Exercise:
What is needed is an exact copy of every line from the one with "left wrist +" to the end of the entries below, without the pictures.

Provided records:
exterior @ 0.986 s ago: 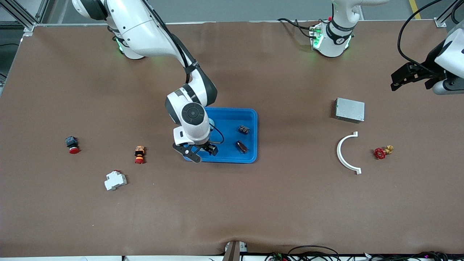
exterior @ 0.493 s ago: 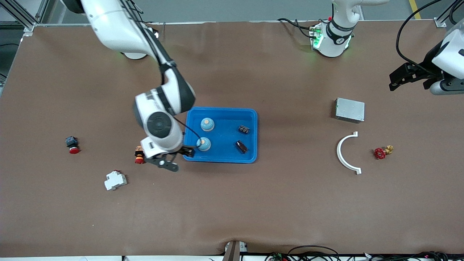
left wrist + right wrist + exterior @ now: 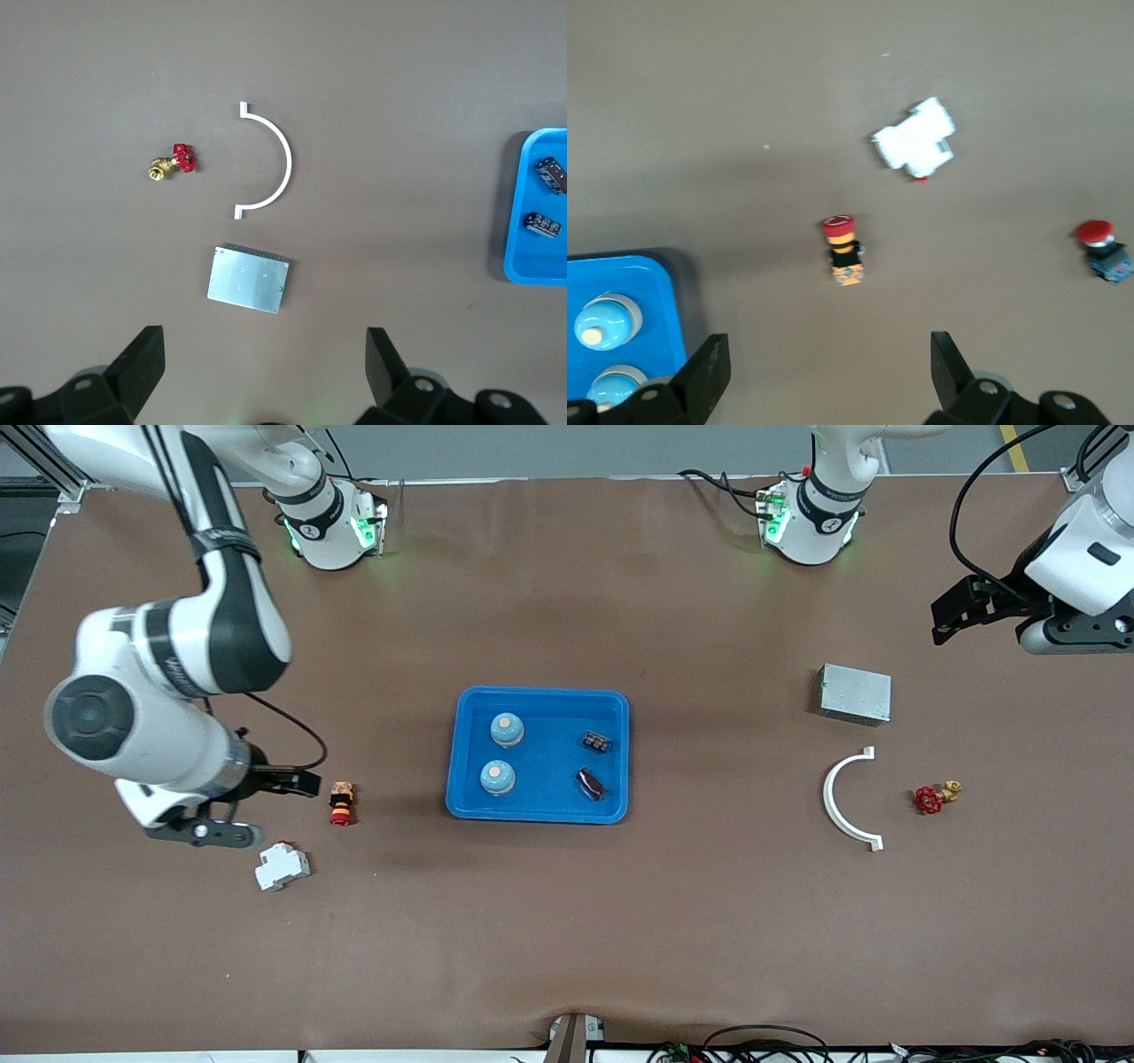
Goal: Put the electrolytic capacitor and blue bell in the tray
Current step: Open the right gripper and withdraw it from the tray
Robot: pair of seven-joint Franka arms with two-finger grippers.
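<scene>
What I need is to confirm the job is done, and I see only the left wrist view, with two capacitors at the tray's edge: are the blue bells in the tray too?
Observer: Yes. One blue bell and a second blue bell stand in the tray, toward the right arm's end of it.
Operator: Good. My left gripper waits open over the table by the grey box. Where is the right gripper?
Observer: The right gripper hangs open and holds nothing, over the table beside an orange push button.
Operator: Anything else at that end?
Observer: A white breaker lies nearer to the front camera than that button.
</scene>
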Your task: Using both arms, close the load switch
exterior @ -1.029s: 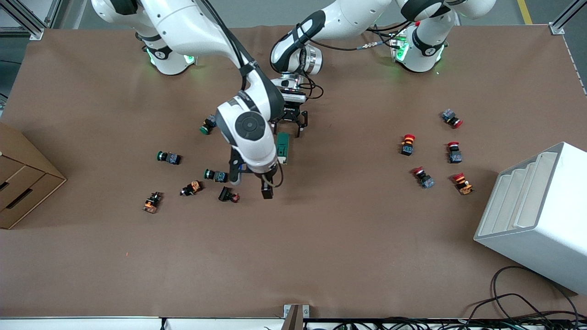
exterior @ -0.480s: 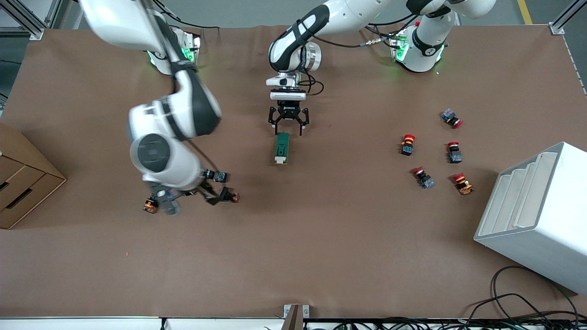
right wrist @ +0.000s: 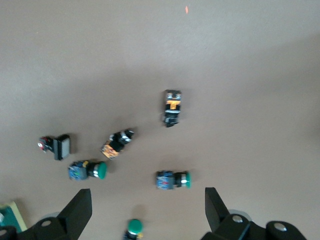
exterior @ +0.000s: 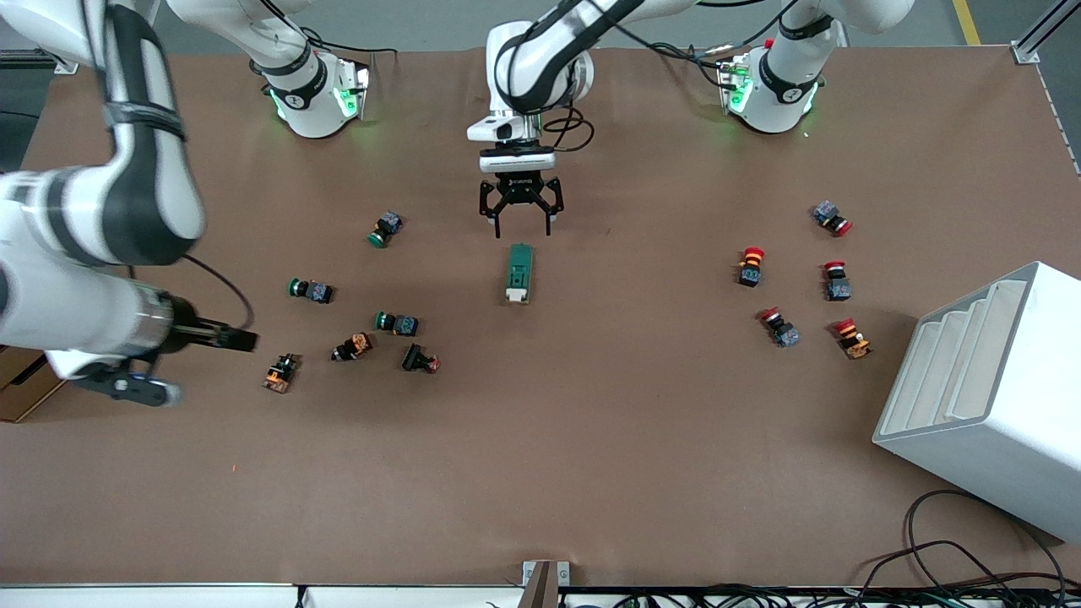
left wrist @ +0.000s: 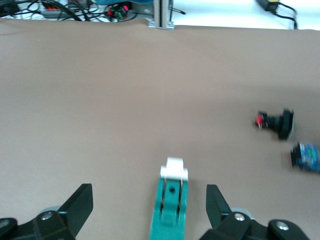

Problem solution:
left wrist + right wrist + exterior @ now: 
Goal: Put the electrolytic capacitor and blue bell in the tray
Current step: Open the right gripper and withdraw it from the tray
Robot: pair of seven-joint Franka arms with two-finger grippers.
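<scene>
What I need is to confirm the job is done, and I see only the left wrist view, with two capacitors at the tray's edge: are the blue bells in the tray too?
Observer: Yes. One blue bell and a second blue bell stand in the tray, toward the right arm's end of it.
Operator: Good. My left gripper waits open over the table by the grey box. Where is the right gripper?
Observer: The right gripper hangs open and holds nothing, over the table beside an orange push button.
Operator: Anything else at that end?
Observer: A white breaker lies nearer to the front camera than that button.
</scene>
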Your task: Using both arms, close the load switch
exterior @ -1.029s: 
exterior @ -0.480s: 
right wrist @ +0.000s: 
exterior @ +0.000s: 
left wrist @ +0.000s: 

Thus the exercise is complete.